Wash, rinse and repeat...
A worth while plan or this way lies madness?


----------



## Cyklown (Feb 8, 2010)

Well, aside from the whole them not getting the benefit of cover thing, assaulting pinned units is a bit of a waste. I mean, they can't do anything next turn anyways.


----------



## gannam (May 2, 2009)

being new to the game, you should leave the scouts at home period. You will just be feeding kill points to more experienced players. tac squads in rhinos with missile launchers and melta guns are far superior for an inexperienced player.


----------



## Amra_the_lion (May 26, 2008)

assaulting the pinned unit is a bit pointless as it adds no additional benefit. Assault a unit with the scouts in the storm that you believe you have a very good chance of winning. I like to back an assault squad or terminator squad with them. Watch out though they are fragile, but often that -2 mod on the moral test is a real benefit.

As for leaving them at home until you are good at the game, that's not necessary. Use them, learn where they are effective. 
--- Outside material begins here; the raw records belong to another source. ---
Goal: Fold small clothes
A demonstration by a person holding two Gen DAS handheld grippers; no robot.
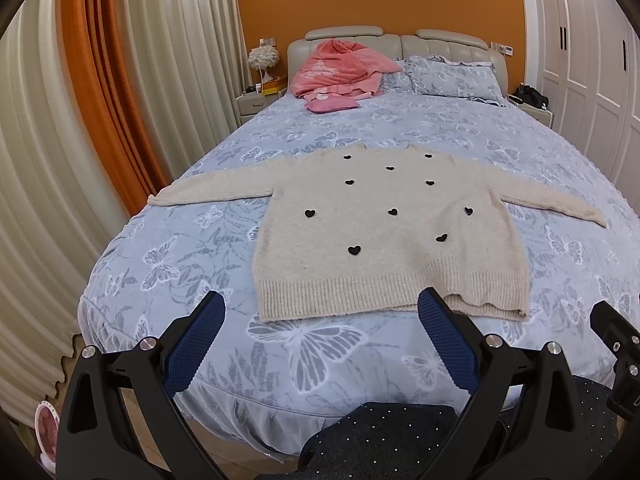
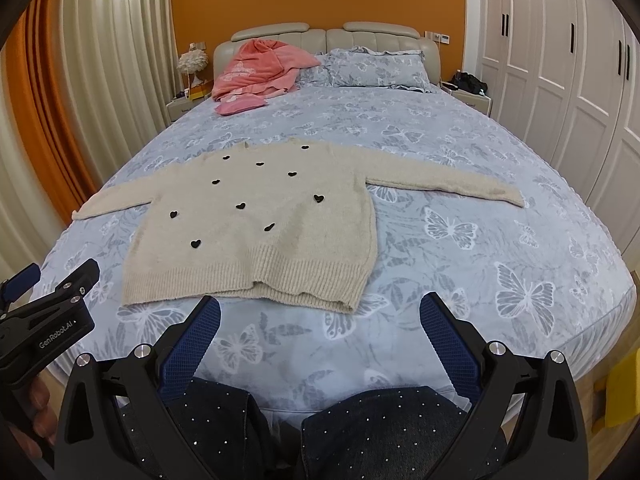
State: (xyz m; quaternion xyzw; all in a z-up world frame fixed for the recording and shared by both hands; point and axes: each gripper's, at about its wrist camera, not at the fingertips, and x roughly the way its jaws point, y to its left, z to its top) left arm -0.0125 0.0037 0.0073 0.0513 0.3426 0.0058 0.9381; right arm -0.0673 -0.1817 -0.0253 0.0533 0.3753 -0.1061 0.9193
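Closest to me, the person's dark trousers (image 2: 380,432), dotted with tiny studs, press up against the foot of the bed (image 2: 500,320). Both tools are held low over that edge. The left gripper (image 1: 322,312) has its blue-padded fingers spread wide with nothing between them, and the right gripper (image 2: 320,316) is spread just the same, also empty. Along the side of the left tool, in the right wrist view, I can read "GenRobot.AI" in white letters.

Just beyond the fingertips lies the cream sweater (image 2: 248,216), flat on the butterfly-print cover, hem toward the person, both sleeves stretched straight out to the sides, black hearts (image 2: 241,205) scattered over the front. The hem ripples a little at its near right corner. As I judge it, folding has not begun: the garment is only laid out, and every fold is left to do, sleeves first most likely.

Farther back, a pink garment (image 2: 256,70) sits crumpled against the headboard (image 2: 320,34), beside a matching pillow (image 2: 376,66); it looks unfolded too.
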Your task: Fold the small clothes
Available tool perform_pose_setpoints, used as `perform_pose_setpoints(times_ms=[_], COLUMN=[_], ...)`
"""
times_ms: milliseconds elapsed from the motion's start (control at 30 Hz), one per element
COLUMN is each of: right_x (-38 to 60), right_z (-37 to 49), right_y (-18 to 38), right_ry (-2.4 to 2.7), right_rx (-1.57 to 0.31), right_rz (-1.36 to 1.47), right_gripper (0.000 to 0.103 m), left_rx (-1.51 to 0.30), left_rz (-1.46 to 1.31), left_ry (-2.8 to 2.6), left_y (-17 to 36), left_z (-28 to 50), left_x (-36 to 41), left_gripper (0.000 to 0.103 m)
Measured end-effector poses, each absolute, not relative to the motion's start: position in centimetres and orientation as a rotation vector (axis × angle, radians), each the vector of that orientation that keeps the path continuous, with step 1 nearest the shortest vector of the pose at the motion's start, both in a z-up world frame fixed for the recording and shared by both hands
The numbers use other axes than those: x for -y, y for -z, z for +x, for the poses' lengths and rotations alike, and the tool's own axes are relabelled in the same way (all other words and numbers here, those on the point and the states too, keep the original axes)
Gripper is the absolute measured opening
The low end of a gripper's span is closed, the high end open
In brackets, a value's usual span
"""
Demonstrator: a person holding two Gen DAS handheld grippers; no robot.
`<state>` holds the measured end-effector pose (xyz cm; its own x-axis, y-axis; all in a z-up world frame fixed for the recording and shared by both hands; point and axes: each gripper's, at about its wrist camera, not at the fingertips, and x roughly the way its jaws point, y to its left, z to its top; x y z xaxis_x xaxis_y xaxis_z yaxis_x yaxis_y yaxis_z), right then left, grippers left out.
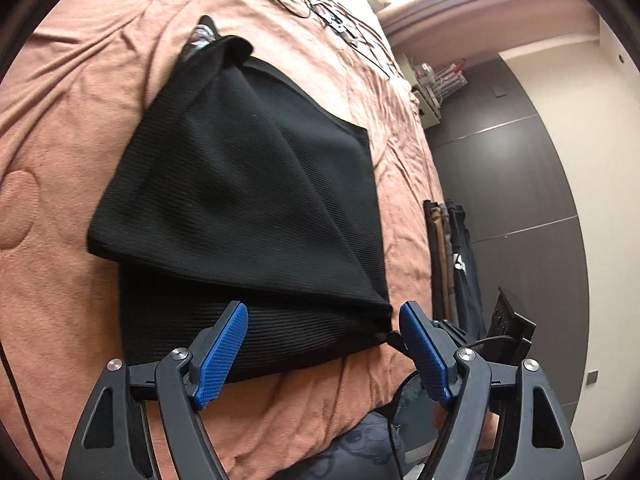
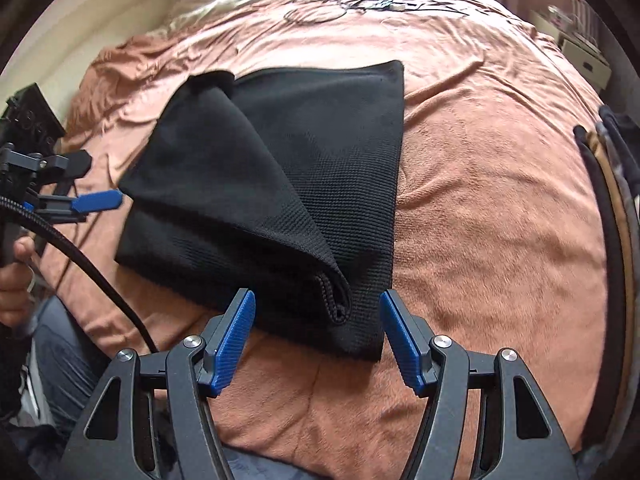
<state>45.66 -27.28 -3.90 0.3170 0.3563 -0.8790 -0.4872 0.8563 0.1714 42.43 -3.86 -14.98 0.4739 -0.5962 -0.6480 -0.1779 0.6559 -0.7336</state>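
A black ribbed garment (image 1: pixel 240 184) lies partly folded on the bed (image 1: pixel 60 120), over a pink-brown blanket, its upper layer rising in a loose diagonal flap and leaving the lower layer exposed along the near edge. The left gripper (image 1: pixel 323 316) hangs just over that near edge with jaws spread wide and nothing between them; in the right wrist view it (image 2: pixel 100 200) sits at the garment's left side, held by a hand (image 2: pixel 16 280). The right gripper (image 2: pixel 317 306) likewise has its jaws apart and empty, straddling the near corner where the flap's hem curls up.
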Motion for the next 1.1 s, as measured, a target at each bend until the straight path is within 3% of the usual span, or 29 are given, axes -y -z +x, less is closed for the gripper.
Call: perform_pose_setpoints(times_ms=[667, 933, 1100], right_x=[20.1, 22.0, 24.4], right_z=[47.7, 48.3, 49.0], right_y=[7.1, 5.9, 5.7], right_ry=[-0.572, -0.548, -0.590], right_rx=[-1.113, -1.065, -1.087], right_rz=[-0.398, -0.294, -0.124], right_gripper=[0.062, 0.012, 0.004], left_rx=[-1.138, -1.139, -1.141], left_rz=[-0.911, -0.903, -0.879], left_ry=[0.154, 0.159, 0.157], left_y=[20.7, 20.8, 20.6], left_z=[39.5, 39.4, 39.5], left_x=[0.2, -0.2, 0.1], left_gripper=[0.077, 0.077, 0.076])
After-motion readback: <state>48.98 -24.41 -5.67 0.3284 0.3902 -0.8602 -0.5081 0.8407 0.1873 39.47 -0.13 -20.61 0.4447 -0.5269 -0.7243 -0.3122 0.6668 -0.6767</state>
As for the setup, 3 sniper rifles and Tellion are not going to cause a panic test very often. Rebuild the unit with 8 snipers, Tellion and your heavy bolter or missile. Take a separate unit for the melee scouts, add a fist or power weapon to the sergeant to get the kills you need to win the combat.


----------



## Sethis (Jun 4, 2009)

gannam said:


> being new to the game, you should leave the scouts at home period. You will just be feeding kill points to more experienced players. tac squads in rhinos with missile launchers and melta guns are far superior for an inexperienced player.


Sorry, but wrong. Scouts work perfectly fine. And better than Tac marines in some ways.

First off, you generally shouldn't combat squad Scout units, because 5 Scouts isn't going to kill anything consistently. If you do have to take 5 Scouts (for the Storm), just take a 5 man pistol squad with a Powerfist Sergeant. Against another marine combat squad you should kill 2-3 of them for the loss of one of yours, winning the combat by 3-4 since you assaulted out of a Storm. Cue one leadership test at Ld 4-5...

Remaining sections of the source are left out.